Start of Input data

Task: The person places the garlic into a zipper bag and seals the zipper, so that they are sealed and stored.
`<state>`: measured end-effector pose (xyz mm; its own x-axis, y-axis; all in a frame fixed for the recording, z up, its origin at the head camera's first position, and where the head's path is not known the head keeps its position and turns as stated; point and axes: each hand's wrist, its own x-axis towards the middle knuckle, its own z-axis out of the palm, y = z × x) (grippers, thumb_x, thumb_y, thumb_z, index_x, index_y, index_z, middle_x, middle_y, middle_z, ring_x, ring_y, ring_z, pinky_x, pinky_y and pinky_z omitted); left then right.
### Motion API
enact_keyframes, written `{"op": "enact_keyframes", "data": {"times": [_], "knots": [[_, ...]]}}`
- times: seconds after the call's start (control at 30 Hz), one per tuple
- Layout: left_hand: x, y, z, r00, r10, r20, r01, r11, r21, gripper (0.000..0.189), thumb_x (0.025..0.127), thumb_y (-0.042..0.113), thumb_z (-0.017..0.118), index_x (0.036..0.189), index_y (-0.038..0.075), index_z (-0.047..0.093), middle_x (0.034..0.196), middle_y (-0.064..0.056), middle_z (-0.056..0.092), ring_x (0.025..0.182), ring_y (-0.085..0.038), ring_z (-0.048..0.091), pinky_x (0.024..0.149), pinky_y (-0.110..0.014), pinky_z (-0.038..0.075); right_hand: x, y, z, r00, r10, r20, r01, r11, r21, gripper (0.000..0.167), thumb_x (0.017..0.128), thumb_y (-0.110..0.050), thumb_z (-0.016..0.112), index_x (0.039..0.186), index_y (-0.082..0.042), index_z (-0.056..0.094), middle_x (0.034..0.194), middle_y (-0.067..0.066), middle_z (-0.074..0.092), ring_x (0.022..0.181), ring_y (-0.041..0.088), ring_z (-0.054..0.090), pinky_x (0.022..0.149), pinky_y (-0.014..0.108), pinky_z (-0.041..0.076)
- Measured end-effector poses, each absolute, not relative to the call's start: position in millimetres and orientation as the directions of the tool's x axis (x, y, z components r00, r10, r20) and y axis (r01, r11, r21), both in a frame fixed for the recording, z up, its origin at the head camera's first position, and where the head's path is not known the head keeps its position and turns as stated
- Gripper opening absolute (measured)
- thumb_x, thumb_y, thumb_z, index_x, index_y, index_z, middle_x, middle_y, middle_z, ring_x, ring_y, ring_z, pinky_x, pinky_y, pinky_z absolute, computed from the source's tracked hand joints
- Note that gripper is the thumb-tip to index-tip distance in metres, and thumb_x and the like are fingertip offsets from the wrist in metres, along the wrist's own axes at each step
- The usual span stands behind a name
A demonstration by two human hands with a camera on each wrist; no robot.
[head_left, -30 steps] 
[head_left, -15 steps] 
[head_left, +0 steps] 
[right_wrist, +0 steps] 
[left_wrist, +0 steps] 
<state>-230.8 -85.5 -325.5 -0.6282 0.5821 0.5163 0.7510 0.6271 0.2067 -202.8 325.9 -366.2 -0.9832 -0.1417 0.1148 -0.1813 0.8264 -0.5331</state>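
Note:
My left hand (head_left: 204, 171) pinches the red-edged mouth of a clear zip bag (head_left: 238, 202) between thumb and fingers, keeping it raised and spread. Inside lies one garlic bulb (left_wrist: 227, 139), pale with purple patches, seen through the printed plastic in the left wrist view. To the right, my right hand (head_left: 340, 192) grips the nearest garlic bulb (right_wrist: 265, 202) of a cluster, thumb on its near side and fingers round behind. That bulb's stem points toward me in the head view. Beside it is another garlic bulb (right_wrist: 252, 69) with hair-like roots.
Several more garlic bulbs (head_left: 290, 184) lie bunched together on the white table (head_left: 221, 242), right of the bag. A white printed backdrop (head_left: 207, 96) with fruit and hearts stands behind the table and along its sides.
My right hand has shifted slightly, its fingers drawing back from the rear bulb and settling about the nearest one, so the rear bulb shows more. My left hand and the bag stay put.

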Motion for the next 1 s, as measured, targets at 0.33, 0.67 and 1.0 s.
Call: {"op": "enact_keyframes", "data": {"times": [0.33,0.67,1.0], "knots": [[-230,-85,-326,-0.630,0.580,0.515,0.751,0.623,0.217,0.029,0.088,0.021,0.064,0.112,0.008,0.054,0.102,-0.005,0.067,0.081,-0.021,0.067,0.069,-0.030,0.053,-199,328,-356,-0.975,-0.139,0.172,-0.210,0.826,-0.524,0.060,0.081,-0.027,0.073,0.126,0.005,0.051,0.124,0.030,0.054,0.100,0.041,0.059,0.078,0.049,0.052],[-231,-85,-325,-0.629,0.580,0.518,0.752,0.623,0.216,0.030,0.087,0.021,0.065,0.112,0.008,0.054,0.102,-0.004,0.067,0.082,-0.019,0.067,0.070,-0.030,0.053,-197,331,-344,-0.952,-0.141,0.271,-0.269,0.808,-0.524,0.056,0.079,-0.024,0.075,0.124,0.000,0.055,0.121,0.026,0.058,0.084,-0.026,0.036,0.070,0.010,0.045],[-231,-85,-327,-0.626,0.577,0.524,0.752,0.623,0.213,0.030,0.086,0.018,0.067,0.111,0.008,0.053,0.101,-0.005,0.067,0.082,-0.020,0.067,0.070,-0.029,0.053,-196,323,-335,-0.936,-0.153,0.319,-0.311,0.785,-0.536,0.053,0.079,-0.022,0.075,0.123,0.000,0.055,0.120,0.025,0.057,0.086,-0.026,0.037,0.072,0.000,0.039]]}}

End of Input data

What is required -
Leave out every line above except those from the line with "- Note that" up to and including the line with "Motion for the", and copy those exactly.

Output of the exercise -
- Note that gripper is the thumb-tip to index-tip distance in metres, and thumb_x and the like are fingertip offsets from the wrist in metres, along the wrist's own axes at each step
- The usual span stands behind a name
A demonstration by two human hands with a camera on each wrist; no robot.
[head_left, -30 steps] 
[head_left, -15 steps] 
[head_left, +0 steps] 
[right_wrist, +0 steps] 
[left_wrist, +0 steps] 
<state>-230.8 -85.5 -325.5 -0.6282 0.5821 0.5163 0.7510 0.6271 0.2067 -202.8 325.9 -366.2 -0.9832 -0.1417 0.1148 -0.1813 0.8264 -0.5331</state>
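Note:
My left hand (head_left: 204, 171) pinches the red-edged mouth of a clear zip bag (head_left: 238, 202) between thumb and fingers, keeping it raised and spread. Inside lies one garlic bulb (left_wrist: 227, 139), pale with purple patches, seen through the printed plastic in the left wrist view. To the right, my right hand (head_left: 340, 192) grips the nearest garlic bulb (right_wrist: 265, 202) of a cluster, thumb on its near side and fingers round behind. That bulb's stem points toward me in the head view. Beside it is another garlic bulb (right_wrist: 252, 69) with hair-like roots.
Several more garlic bulbs (head_left: 290, 184) lie bunched together on the white table (head_left: 221, 242), right of the bag. A white printed backdrop (head_left: 207, 96) with fruit and hearts stands behind the table and along its sides.
My right hand has shifted slightly, its fingers drawing back from the rear bulb and settling about the nearest one, so the rear bulb shows more. My left hand and the bag stay put.
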
Motion for the next 1 s, as measured, targets at 0.33, 0.67 and 1.0 s.

That concludes the answer to this exercise.